Legal Guides

Cash Seizure

By David Sonn  |  06.10.2016

If police or customs officers find in your possession an amount of cash in excess of £1000, and if they have reasonable grounds for suspecting it is either the proceeds of crime, or to be used in unlawful activity, they may seize it and require you to provide an explanation (with evidence) of how the cash was generated.

If police or customs officers find in your possession an amount of cash in excess of £1000, and if they have reasonable grounds for suspecting it is either the proceeds of crime, or to be used in unlawful activity, they may seize it and require you to provide an explanation (with evidence) of how the cash was generated.

Following seizure, an application for further detention must be made to a magistrates’ court within 48 hours. The court can allow the authorities to retain the cash for up to three months in the first instance, and on subsequent application up to a total of two years. On-going detention is only justified if either (a) there is a need for continuing investigation into the origins of the cash, (b) criminal proceedings are being considered in respect of the cash, or (c) criminal proceedings in respect of the cash have started but not yet finished.

At any point the authorities may return the cash, or part of it. Equally, and more likely, they may apply for the cash to be forfeited. Forfeiture proceedings can be contested, but the prosecution need only persuade the court on the balance of probabilities that the cash should be forfeited. There is an automatic right of appeal to the Crown Court.

Someone from whom cash is seized may also apply to the court for its return. However, in almost all such situations, the authorities claim more time is needed to investigate the provenance of the cash and the courts allow it.

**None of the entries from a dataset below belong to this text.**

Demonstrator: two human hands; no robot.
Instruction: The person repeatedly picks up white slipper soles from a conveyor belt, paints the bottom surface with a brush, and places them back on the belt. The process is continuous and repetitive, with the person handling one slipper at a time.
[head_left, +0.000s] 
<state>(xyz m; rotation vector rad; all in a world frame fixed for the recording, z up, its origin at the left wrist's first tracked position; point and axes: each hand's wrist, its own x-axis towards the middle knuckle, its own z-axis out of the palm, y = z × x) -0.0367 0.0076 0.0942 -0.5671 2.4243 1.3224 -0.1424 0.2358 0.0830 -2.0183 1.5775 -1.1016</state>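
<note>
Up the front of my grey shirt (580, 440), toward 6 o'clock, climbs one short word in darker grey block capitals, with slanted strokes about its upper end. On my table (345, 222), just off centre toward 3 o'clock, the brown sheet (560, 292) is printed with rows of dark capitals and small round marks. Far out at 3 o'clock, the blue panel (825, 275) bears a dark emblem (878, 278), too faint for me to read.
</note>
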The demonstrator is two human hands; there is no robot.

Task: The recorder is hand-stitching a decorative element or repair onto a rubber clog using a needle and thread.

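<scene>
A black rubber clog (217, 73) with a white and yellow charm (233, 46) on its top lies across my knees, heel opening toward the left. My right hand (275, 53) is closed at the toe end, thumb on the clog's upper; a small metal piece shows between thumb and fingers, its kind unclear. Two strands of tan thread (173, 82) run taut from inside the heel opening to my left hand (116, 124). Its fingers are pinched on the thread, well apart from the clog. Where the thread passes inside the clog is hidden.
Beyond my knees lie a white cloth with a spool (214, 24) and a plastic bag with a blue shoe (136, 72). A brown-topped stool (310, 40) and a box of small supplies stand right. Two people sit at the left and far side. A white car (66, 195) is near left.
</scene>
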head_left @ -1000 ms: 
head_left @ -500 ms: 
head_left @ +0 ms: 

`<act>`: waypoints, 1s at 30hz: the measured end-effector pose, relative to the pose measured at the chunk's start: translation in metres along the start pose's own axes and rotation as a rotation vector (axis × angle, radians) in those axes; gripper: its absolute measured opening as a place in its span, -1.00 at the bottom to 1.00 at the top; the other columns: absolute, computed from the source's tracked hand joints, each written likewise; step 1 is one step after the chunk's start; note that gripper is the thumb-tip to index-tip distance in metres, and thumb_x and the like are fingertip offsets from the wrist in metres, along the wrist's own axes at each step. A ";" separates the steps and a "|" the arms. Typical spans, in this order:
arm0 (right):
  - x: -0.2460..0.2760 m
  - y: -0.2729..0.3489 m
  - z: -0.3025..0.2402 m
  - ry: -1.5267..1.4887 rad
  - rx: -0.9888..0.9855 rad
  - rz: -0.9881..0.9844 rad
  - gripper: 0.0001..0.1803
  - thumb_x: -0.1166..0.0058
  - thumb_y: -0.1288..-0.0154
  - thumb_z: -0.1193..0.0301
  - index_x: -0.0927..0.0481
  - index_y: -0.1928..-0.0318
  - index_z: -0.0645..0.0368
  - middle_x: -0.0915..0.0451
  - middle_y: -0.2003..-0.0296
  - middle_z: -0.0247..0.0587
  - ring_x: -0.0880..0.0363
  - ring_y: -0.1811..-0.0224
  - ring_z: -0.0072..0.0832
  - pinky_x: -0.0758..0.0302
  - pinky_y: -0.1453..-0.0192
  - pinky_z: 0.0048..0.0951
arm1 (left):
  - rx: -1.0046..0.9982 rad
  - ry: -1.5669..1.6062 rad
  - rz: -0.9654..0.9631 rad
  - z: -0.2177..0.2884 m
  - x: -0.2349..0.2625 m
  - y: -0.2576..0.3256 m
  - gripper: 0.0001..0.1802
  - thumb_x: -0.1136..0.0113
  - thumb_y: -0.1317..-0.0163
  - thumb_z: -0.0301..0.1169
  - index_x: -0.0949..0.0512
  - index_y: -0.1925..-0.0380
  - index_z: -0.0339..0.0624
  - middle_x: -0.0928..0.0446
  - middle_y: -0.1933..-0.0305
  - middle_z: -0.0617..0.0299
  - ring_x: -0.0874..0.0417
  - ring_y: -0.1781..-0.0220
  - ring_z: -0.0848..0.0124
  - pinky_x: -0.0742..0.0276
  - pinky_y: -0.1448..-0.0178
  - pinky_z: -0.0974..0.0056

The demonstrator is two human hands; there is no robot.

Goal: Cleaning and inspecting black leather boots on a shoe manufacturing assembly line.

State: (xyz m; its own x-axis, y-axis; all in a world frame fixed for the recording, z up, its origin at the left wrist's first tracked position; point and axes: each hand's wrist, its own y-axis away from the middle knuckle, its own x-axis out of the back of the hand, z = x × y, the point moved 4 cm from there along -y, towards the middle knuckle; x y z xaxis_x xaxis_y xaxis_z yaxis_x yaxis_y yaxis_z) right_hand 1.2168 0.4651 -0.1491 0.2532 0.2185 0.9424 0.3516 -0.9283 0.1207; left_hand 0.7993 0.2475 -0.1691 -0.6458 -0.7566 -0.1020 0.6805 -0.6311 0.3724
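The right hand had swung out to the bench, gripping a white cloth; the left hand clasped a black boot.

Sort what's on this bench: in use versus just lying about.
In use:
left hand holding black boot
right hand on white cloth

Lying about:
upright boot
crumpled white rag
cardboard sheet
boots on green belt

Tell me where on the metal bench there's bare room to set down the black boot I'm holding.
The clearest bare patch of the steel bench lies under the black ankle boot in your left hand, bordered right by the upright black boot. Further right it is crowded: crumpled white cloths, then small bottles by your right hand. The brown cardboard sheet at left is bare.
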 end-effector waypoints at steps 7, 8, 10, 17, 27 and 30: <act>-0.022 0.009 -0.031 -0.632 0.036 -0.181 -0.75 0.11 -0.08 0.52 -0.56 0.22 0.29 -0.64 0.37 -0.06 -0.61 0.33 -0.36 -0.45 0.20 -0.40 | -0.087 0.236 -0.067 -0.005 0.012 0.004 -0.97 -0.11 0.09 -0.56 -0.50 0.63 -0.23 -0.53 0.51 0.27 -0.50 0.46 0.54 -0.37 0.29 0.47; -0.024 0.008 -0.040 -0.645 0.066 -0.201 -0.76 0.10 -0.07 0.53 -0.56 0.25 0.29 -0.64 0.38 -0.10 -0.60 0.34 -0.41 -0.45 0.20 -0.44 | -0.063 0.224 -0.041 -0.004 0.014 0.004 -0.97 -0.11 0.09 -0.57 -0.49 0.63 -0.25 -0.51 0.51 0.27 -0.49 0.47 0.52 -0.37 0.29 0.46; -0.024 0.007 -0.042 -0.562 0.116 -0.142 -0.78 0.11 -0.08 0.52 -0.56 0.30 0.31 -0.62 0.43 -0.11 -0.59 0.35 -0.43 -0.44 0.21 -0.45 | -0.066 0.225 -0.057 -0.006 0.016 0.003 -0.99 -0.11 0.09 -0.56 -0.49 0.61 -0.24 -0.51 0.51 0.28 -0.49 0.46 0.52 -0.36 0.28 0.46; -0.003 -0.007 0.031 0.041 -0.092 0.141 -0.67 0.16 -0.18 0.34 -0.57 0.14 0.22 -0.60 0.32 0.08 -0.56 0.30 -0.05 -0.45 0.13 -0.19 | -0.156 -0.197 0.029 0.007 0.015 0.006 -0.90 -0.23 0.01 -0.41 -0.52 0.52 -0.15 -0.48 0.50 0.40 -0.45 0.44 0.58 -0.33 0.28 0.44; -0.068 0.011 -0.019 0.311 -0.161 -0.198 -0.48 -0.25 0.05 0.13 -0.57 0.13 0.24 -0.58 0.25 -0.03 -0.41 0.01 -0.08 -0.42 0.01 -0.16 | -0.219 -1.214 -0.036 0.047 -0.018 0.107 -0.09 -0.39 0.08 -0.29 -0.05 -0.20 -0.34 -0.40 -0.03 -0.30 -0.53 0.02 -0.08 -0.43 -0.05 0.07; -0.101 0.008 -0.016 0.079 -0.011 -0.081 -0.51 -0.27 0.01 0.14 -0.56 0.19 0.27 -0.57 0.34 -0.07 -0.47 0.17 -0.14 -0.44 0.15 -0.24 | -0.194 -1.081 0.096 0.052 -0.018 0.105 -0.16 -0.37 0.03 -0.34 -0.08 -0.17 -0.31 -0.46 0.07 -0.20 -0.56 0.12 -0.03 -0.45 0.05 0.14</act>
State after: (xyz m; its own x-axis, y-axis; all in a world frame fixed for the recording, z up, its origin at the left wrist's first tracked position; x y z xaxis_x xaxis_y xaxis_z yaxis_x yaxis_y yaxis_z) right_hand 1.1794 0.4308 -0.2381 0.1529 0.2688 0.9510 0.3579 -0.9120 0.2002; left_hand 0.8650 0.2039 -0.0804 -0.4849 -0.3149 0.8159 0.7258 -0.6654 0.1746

There is no public funding for detention and forfeiture proceedings. More controversially, and contrary to the general rule in civil proceedings that “costs follow the event”, there is no scope for a successful party to recover their costs from the authorities. In practice this means that for relatively small amounts (i.e. less than £5000) there is little merit in instructing lawyers, as their fees will consume the majority, if not the totality, of the detained funds.